The church of St. Peter in Mavino, secluded from the town, stands on the homonymous hill, which perhaps the mysterious toponym refers to: in summas vineas, that is, between the vineyards located higher up. The building has been remodeled over the centuries, so as to make its history difficult: a brick at the side of the portal bears the date 1320, the year of the restoration and the frescos belong to four different times, two of which prior to this date and the last one dating 1525.The church, oriented on an east-west axis, has a rectangular plan that narrows at the apse for a deviation of the northern wall. In the presbytery there are three apses, one larger at the center and two smaller at the sides. The ceiling is made from large wooden beams. On the left side of the main altar there’s another door to the outside. Outside, at the same side, the bell tower rises, about m. 17 high, in which one can enter from the inside. Far from town, it became perhaps a leper hospital and a graveyard for the plague victims who could not be buried in the parish church and in the adjacent cemetery.

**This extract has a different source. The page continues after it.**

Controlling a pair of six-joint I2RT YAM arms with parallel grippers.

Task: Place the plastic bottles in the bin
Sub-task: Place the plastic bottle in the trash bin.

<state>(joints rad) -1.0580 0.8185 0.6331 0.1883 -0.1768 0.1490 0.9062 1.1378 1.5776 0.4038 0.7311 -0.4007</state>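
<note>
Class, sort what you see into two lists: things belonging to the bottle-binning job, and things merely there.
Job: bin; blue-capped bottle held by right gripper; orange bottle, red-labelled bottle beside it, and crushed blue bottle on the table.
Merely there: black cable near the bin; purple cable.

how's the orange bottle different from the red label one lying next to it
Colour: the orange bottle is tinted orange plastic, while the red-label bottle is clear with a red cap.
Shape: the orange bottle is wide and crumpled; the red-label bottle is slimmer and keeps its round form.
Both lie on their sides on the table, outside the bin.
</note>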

There also remains a trace of a fourth Lombard church, the one of St. Saviour, almost totally disappeared since centuries, from which you can see a part of the apse at the beginning of the path that goes into the public park. The building, built after the 760 by Queen Ansa, wife of Desire, last king of the Lombards, was part of a small female monastic complex depending on the homonymous monastery of Brescia, called Santa Giulia from the ninth century. The finds preserved in the castle come from this ancient building , including two fragments of a ciborium containing the names of Desire and his son Adelchi’s one.The presence of the Lombards in Sirmione, since the early years of their settlement in Italy, is attested not only by the buildings of worship. Since1914 many tombs have been discovered in the area between the road of "Caves", "Lido of Blondes" and”Via Piana”; it testify the existence of an ancient necropolis located in this area. Depending on the type of objects found (knives, spear points, combs) it's believed that it was used in the first period of the settlement of these people who have left traces even in Sirmione place names: the name of "Lido of Blondes", comes from "biunda", i.e. "enclosed space".In 774 the Lombard kingdom fell by Charlemagne, king of the Franks. Sirmione suffered from this change: the fortified town and the small monastery of St. Saviour were assigned by Charles to the convent of St. Martin of Tours to finance the habit of the monks. Sirmione lost its administrative importance, it disappeared as a district and started to become a small fortified town of the territory of Verona .Later, Sirmione was established as a municipality and it remained autonomous, directly dependent on the central imperial power, as evidenced by a document dated 1220 by which the Emperor Frederick II confirmed the imperial privileges that the inhabitants had previously received, including the right to fishing on the lake.